Your objective: Print the entire listing below word for word, excluding its pictures.
········
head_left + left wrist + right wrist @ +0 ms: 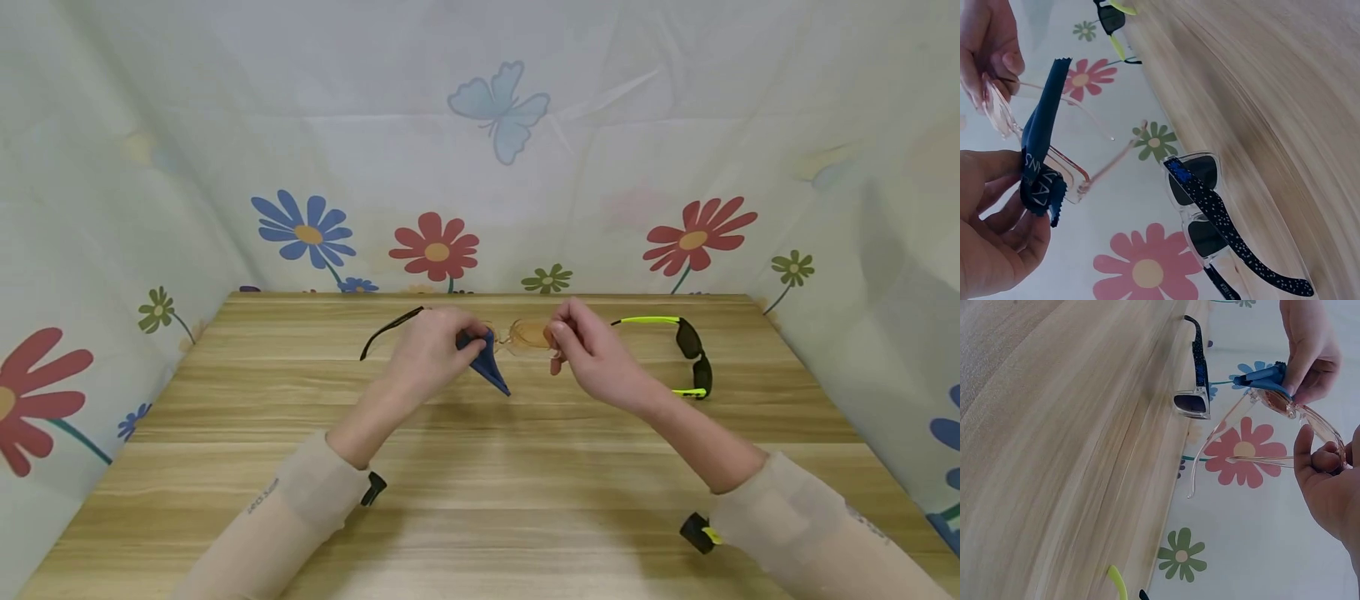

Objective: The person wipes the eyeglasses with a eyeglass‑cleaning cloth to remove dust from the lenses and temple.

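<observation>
A pair of clear pinkish-orange glasses (531,333) is held up above the table between both hands. The left hand (435,346) pinches a dark blue cleaning cloth (489,364) with serrated edges and white lettering, folded over one lens. In the left wrist view the cloth (1044,137) hangs across the frame close to the bridge. My right hand (600,354) grips the other end of the glasses near the hinge, thumb against the fingers. The temples of the glasses (1210,440) stick out unfolded, away from the hands.
Black sunglasses with neon yellow temples (690,350) lie on the right of the wooden table (480,475). Clear-framed sunglasses with speckled black temples (1210,206) lie at the left, partly behind the left hand. A flowered cloth wall (360,150) stands behind.
</observation>
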`<state>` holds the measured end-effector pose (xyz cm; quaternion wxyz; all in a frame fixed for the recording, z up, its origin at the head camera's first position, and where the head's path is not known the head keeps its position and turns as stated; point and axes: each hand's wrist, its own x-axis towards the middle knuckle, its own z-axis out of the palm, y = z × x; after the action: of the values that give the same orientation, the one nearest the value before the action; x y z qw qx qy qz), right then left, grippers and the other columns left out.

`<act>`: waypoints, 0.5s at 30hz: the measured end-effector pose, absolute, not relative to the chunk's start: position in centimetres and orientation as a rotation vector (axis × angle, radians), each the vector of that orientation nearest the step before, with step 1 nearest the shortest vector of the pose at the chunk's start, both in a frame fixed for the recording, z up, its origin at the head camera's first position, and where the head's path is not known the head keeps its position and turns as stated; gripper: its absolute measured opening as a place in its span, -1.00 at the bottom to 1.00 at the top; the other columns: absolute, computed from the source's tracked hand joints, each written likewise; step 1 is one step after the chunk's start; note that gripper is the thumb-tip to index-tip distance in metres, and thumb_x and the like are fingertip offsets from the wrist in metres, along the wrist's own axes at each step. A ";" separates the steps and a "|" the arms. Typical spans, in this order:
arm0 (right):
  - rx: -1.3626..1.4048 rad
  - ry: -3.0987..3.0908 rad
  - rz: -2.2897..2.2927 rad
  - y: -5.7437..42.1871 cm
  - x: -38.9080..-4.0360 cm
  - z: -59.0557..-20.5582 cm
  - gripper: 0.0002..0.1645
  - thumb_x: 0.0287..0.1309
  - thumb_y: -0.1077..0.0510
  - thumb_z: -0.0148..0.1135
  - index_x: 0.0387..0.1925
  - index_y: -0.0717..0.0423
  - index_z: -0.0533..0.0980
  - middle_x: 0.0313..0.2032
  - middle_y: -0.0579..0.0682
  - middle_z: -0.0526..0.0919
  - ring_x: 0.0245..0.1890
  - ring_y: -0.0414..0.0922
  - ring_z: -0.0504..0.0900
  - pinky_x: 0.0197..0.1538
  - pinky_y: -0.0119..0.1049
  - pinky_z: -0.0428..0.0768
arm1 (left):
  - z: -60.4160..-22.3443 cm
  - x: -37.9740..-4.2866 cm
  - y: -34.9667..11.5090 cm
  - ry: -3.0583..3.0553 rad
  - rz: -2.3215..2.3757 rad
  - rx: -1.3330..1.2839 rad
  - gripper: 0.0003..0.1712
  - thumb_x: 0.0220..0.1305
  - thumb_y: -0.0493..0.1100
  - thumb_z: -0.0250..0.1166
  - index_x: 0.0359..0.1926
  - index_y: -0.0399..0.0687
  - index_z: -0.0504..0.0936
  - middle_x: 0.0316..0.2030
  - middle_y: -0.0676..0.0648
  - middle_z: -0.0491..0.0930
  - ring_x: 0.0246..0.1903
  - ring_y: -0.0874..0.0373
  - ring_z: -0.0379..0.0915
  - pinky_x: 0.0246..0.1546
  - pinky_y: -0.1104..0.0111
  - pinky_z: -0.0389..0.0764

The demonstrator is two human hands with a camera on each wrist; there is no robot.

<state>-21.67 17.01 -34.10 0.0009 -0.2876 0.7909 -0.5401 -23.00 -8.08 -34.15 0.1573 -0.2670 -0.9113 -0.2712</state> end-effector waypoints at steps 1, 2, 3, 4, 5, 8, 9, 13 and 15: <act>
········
Result:
head_left + left wrist + right wrist @ +0 ms: 

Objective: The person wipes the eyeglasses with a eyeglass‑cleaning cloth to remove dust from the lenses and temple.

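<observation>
A pair of clear pinkish-orange glasses (531,333) is held up above the table between both hands. The left hand (435,346) pinches a dark blue cleaning cloth (489,364) with serrated edges and white lettering, folded over one lens. In the left wrist view the cloth (1044,137) hangs across the frame close to the bridge. My right hand (600,354) grips the other end of the glasses near the hinge, thumb against the fingers. The temples of the glasses (1210,440) stick out unfolded, away from the hands.
Black sunglasses with neon yellow temples (690,350) lie on the right of the wooden table (480,475). Clear-framed sunglasses with speckled black temples (1210,206) lie at the left, partly behind the left hand. A flowered cloth wall (360,150) stands behind.
</observation>
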`<state>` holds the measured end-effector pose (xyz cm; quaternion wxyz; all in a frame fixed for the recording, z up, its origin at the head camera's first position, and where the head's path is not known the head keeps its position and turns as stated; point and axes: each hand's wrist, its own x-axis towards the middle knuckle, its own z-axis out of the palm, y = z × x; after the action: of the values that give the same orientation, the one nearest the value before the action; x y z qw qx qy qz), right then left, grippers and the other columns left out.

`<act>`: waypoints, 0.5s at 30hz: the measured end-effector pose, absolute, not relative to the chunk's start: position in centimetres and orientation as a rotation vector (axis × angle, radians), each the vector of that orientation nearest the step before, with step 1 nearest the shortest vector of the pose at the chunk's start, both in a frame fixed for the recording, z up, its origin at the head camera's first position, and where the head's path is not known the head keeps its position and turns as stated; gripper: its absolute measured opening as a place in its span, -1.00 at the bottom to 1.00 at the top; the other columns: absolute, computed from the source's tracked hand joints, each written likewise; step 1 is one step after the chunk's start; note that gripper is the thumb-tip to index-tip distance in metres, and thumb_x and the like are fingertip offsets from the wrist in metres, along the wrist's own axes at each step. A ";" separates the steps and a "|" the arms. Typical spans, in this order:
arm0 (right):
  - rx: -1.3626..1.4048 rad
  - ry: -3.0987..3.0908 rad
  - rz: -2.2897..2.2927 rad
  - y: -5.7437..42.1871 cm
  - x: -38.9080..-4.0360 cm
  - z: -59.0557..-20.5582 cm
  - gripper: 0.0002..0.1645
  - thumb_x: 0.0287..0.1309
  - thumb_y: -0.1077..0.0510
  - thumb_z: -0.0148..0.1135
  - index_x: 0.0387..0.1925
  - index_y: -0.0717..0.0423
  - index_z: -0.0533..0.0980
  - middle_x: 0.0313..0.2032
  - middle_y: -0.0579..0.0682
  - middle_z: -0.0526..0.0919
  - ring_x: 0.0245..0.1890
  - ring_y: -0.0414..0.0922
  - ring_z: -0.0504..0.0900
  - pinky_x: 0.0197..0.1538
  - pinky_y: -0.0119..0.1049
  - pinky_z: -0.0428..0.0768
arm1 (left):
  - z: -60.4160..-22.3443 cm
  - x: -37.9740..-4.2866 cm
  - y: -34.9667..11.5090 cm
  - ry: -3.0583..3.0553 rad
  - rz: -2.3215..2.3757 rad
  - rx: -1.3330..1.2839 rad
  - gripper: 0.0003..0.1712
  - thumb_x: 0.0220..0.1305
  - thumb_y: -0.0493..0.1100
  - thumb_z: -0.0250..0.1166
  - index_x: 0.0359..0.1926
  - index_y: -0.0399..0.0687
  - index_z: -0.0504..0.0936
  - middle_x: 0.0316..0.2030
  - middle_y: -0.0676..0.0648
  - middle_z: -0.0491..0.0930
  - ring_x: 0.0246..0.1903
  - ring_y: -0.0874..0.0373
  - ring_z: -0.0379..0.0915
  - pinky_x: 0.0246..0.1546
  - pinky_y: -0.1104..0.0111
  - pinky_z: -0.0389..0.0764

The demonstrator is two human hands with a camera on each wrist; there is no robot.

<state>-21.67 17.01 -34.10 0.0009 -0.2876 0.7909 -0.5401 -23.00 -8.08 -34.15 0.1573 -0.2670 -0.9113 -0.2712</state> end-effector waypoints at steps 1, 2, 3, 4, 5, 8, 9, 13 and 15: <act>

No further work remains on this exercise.